Directions:
Find each line of the entries with the string "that", please, and copy it.

Stored items:
********************

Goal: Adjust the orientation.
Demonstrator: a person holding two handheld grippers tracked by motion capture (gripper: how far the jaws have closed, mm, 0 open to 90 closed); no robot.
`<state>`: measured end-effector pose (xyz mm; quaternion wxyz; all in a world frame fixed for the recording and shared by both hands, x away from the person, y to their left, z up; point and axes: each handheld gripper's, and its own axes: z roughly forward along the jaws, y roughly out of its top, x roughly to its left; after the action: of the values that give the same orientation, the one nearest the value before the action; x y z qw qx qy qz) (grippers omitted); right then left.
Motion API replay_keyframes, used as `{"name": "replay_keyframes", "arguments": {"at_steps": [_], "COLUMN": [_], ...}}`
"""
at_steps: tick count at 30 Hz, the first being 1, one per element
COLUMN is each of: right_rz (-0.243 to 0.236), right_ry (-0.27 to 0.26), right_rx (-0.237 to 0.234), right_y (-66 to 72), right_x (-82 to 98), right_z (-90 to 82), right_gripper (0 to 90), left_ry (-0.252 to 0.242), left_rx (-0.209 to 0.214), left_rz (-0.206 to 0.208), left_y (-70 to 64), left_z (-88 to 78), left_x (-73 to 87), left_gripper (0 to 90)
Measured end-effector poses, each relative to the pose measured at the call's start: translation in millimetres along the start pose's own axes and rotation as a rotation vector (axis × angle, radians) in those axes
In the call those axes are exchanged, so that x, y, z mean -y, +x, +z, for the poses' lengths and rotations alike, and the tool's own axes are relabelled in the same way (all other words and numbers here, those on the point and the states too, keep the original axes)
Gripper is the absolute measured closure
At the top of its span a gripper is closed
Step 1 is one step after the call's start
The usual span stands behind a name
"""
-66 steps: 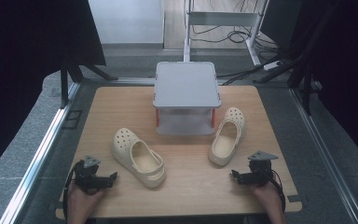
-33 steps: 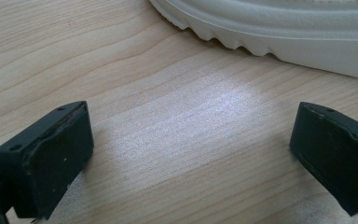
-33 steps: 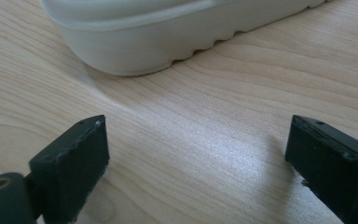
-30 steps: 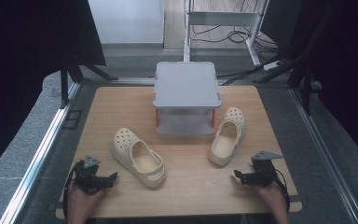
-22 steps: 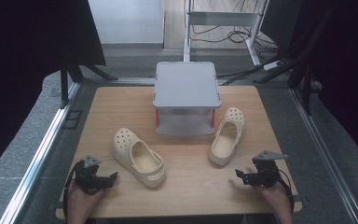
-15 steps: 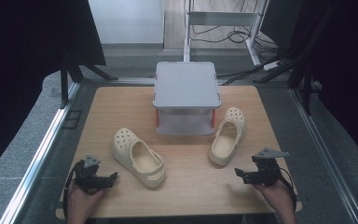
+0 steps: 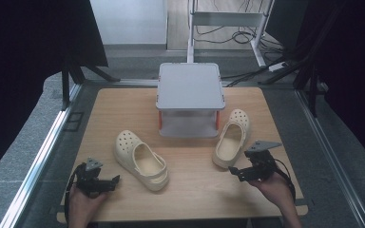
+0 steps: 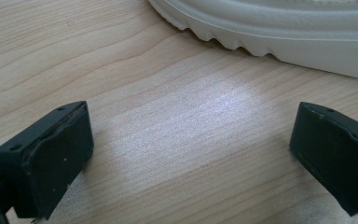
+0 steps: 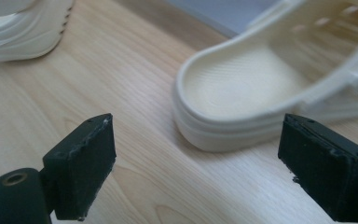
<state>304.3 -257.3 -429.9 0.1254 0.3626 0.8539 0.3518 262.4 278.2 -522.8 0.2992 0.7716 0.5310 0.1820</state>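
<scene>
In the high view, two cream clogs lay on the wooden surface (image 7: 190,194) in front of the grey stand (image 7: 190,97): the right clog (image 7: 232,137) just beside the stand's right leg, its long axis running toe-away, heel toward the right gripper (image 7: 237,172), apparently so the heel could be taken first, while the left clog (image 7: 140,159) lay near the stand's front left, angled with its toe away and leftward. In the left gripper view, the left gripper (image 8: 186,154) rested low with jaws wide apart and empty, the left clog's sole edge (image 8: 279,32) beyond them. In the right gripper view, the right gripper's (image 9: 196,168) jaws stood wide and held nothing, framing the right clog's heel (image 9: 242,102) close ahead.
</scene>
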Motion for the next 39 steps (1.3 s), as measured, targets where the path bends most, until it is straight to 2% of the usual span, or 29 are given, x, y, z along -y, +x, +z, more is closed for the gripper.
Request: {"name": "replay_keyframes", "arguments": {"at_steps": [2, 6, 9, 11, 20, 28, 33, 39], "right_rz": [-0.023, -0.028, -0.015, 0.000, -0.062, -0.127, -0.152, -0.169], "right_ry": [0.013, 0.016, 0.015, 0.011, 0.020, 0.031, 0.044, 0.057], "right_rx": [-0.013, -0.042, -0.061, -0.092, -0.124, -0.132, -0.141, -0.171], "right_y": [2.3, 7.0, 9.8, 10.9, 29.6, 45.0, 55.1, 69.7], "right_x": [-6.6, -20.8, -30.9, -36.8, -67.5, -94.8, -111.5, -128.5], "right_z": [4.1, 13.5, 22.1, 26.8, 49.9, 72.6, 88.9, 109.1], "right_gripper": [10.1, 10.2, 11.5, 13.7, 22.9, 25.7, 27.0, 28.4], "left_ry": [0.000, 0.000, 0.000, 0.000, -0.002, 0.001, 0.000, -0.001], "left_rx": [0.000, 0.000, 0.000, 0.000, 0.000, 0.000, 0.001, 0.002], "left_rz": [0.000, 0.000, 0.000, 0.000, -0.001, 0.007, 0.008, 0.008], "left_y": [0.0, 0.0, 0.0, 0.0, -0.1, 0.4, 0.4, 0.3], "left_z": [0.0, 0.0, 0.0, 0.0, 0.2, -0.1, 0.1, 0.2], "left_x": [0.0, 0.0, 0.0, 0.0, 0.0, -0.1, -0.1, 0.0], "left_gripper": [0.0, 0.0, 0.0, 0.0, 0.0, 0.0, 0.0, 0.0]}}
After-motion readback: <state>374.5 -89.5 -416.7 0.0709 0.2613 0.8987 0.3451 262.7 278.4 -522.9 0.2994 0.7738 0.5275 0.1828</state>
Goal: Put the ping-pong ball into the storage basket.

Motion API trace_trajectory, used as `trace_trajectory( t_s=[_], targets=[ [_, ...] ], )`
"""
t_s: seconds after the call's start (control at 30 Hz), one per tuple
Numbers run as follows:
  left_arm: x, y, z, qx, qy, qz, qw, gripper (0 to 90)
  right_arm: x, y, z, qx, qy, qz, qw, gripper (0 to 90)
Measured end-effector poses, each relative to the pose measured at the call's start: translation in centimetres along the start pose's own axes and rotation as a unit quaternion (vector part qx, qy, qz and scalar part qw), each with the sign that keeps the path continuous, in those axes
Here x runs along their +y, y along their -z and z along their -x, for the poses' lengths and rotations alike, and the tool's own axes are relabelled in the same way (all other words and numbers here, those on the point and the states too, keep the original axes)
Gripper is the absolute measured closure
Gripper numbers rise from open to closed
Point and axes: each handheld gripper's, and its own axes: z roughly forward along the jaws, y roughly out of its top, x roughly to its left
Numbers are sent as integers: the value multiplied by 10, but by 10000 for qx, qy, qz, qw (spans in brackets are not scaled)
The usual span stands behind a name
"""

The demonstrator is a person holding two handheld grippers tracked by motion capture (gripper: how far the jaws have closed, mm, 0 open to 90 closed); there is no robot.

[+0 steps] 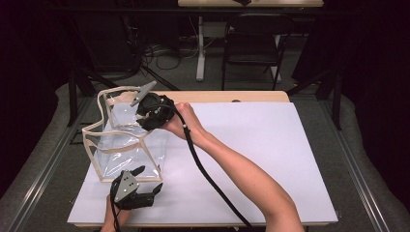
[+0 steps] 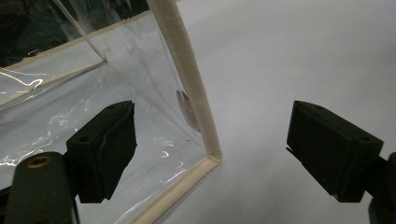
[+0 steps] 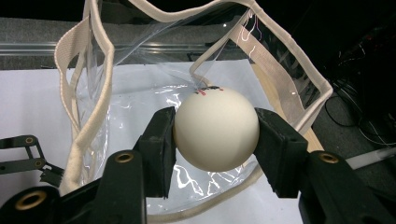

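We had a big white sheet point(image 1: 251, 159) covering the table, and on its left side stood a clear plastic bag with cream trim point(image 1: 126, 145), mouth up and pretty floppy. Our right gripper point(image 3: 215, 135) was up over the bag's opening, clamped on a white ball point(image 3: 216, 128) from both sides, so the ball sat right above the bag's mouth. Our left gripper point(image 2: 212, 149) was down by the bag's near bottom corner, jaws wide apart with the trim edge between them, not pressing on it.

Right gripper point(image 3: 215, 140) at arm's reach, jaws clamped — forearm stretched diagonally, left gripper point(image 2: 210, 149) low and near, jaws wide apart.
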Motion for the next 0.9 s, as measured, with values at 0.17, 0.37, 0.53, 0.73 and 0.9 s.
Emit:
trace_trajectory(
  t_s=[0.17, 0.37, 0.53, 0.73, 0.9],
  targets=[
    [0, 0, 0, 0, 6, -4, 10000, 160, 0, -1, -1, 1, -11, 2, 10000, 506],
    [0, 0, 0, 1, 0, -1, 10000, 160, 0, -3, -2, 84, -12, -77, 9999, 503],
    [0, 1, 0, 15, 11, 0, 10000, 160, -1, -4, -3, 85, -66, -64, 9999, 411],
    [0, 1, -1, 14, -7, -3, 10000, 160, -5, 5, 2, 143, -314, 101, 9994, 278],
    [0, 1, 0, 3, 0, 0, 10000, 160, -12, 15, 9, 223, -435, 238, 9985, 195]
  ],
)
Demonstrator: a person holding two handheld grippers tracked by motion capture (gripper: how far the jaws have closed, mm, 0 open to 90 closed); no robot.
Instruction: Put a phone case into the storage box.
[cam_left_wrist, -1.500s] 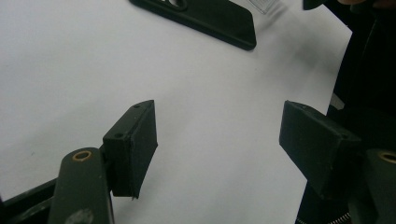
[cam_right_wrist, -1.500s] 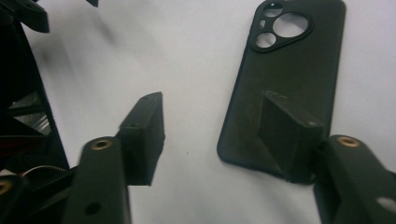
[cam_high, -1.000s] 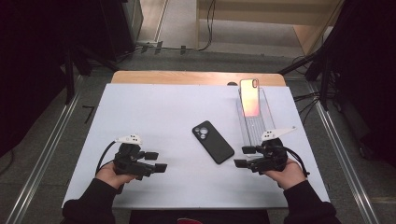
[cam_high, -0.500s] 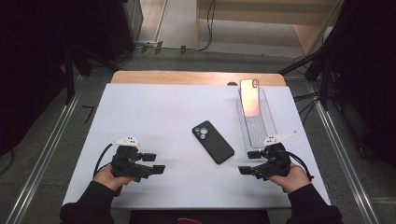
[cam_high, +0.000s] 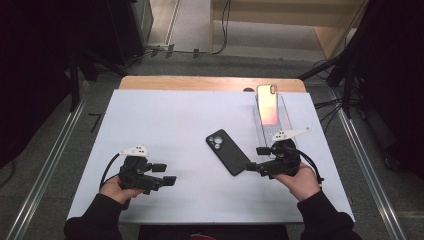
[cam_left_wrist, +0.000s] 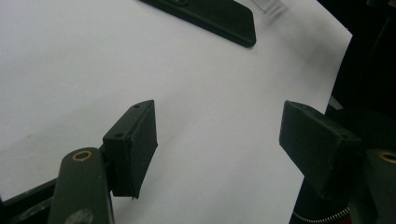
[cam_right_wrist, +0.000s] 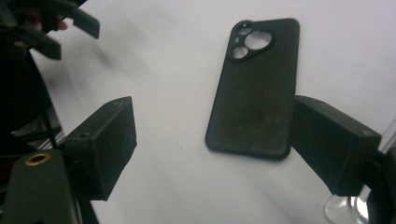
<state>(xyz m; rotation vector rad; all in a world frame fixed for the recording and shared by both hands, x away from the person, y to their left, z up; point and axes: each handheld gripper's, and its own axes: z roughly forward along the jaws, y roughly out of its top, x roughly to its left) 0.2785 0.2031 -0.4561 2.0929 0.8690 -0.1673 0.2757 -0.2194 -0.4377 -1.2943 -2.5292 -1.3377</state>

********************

Answer for the task:
`<state>`: measured end-effector pose (xyz mm; quaternion wxyz; all in a world frame fixed for the recording and shared by both hands, x away from the person, y to their left, z up; point and axes: each handheld gripper's, and its own axes: z roughly forward along the jaws, y roughly out of its top, x roughly to its left; after the action: of the values that give the same orientation, the one nearest the value before the action; x y z qw qx qy qz) (grippers omitted); right then left.
In the call those axes are exchanged, so that x, y, z mean -y, +x, +z, for the poses' lengths and rotations alike, and the tool's own axes are relabelled in the same way (all other words and numbers here, those on the point and the states too, keep the original axes)
Measured end-effector poses, each relative to the pose measured at the call's start: translation in centimetres along the start pose's own axes and rotation as a unit quaternion (vector part qx, qy, qz and scalar part qw), each with the sign that keeps the path continuous, in those axes

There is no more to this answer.